Friday, January 19, 2007

Oaxaca Redux


Today highwayscribery updates the situation in Oaxaca where prior posts have been done on the little-commented death of journalist Brad Will, and the new Calderón government’s decision to repress with violence the potent uprising of APPO, or the Peoples Popular Assembly of Oaxaca.

A few weeks ago, our primary source for information on Oaxaca, “La Jornada,” published an account by a student/demonstrator who was detained when Presidente Calderón unleashed federal shock troops on the commune established by APPO in the capital city.

His chilling account included “the crackle of condom wrappers opening,” the gagging sounds of forced oral sex, and the taunting by rapist/soldiers of those who moaned at being sodomized.

"¿Mmmm qué?” said a federale at his victim’s muffled expression of pain. The witness said that at one point the police were looking for a particular young man they coveted and lifted his face up by the hair and then shoved it back down into his chest because his was not the coveted flesh.

Charming.

Meantime, the “San Diego Union-Tribune” ran an unsigned editorial lauding Calderón’s firm-hand in putting down the uprising, citing charges of violence and terrorism made exclusively by the governor, Ulíses Ruiz, whom the rebels want out of power for corruption and institutional violence.

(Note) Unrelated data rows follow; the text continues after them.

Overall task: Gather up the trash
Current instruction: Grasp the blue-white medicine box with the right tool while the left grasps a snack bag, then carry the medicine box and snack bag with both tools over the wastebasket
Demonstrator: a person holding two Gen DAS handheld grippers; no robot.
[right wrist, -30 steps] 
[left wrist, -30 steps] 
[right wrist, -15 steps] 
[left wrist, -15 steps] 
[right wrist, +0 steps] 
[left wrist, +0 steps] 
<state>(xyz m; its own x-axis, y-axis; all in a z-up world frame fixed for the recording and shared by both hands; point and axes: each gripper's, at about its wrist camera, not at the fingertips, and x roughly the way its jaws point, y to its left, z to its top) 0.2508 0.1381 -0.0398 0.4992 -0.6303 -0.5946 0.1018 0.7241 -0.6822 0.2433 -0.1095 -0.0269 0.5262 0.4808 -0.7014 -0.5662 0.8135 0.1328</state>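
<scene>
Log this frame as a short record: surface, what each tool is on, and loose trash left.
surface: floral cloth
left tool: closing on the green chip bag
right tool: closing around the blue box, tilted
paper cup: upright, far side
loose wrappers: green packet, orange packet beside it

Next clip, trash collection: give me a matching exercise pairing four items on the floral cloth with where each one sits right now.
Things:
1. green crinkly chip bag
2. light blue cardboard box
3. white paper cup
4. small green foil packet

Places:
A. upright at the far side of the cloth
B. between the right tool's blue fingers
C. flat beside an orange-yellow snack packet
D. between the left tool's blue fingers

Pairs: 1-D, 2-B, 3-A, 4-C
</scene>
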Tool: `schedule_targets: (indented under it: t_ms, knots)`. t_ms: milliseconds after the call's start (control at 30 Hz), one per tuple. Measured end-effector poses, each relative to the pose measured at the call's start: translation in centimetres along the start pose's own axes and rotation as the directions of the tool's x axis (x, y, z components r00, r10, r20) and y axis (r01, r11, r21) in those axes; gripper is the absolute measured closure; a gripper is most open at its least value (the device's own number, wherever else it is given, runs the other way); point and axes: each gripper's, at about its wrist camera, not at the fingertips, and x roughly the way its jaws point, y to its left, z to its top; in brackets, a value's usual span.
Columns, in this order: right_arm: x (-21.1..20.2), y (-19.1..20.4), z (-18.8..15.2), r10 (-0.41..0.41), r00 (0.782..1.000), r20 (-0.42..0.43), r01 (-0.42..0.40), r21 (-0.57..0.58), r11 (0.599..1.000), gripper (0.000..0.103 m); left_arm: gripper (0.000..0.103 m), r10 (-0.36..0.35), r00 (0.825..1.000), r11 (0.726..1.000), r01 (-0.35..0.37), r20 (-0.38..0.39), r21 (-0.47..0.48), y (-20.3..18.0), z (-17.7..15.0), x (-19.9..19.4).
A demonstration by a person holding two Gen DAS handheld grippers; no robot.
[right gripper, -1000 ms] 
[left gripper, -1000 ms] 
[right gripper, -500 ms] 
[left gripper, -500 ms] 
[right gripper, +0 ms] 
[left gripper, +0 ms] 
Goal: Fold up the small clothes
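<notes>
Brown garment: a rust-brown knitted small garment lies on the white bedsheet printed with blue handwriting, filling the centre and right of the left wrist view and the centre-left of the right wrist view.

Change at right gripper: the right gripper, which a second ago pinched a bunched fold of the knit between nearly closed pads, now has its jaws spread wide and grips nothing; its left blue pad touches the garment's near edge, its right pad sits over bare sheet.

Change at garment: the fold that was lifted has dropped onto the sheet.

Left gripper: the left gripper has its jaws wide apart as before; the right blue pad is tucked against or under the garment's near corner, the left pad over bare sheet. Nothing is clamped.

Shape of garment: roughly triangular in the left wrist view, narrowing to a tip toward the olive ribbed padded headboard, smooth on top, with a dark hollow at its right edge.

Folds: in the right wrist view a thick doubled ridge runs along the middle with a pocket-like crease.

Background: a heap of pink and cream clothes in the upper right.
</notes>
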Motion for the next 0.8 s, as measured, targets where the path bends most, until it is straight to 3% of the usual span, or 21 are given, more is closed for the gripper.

Only “La Jornada,” a left-wing outfit out of Mexico City, had much to say about the student’s claims, and the Revolutionary Democratic Party, which promised denunciations and filings before the proper tribunes.

Now a more impartial source, the International Commission for Human Rights Observation, issued a report covered in this article by Octavio Velez Ascencio, regarding what it said were the, “grave violations” of APPO members and sympathizers’ individual rights and guarantees.

During one month of investigation the group conducted 350 interviews with APPO members, non governmental organizations, indigenous groups and communities, media outlets as well as public functionaries at the state and federal levels.

What they found were violations of the right to free movement, the right to demonstrate, to self-expression, and to occupy a public space. Illegal detentions, inhumane or degrading treatment and, God help them, extra-judicial executions at the hand of paramilitary forces organized by Ruíz and his government of thugs, were also on the laundry list of transgressions.

It is unconscionable that these things can happen in so beautiful and rich a country populated with so many noble persons. It is inexplicable that, coming out of hotly contested elections which almost tore Mexico apart (or did they?), the new president thought violence and a 40 percent increase in the price of the tortilla were the best ways of meeting his pledge to heal the county.

It is worse that this government was desired and supported by the United States of America and that nobody has said a damn thing about the crushing of lives, aspirations and hopes of Oaxacans whom, really, the government is supposed to be serving.

In Oaxaca the age-old anarcho-syndicalist query rears its noble head yet again: Who is to protect us from the protectors?